● **What is needed**: Repeat the whole listing below exactly as it reads.

BEGIN Given material

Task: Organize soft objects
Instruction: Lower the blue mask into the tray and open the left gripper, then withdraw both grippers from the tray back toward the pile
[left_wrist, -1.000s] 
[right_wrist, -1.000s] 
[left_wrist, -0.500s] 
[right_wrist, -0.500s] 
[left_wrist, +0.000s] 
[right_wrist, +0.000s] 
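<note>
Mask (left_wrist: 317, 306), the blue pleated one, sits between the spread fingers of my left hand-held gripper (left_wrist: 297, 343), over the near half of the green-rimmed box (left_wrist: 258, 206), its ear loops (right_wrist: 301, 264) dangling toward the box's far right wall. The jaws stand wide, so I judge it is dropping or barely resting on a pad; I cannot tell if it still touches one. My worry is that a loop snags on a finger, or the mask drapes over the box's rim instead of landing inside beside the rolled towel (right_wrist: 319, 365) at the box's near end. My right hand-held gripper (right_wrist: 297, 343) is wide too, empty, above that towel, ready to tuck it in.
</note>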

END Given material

● **Solution to this problem**:
Task: Organize soft objects
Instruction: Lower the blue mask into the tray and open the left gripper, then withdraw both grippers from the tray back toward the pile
[left_wrist, -1.000s] 
[right_wrist, -1.000s] 
[left_wrist, -0.500s] 
[right_wrist, -0.500s] 
[left_wrist, +0.000s] 
[right_wrist, +0.000s] 
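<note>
Mask (left_wrist: 317, 306), the blue pleated one, sits between the spread fingers of my left hand-held gripper (left_wrist: 297, 343), over the near half of the green-rimmed box (left_wrist: 258, 206), its ear loops (right_wrist: 301, 264) dangling toward the box's far right wall. The jaws stand wide, so I judge it is dropping or barely resting on a pad; I cannot tell if it still touches one. My worry is that a loop snags on a finger, or the mask drapes over the box's rim instead of landing inside beside the rolled towel (right_wrist: 319, 365) at the box's near end. My right hand-held gripper (right_wrist: 297, 343) is wide too, empty, above that towel, ready to tuck it in.
</note>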

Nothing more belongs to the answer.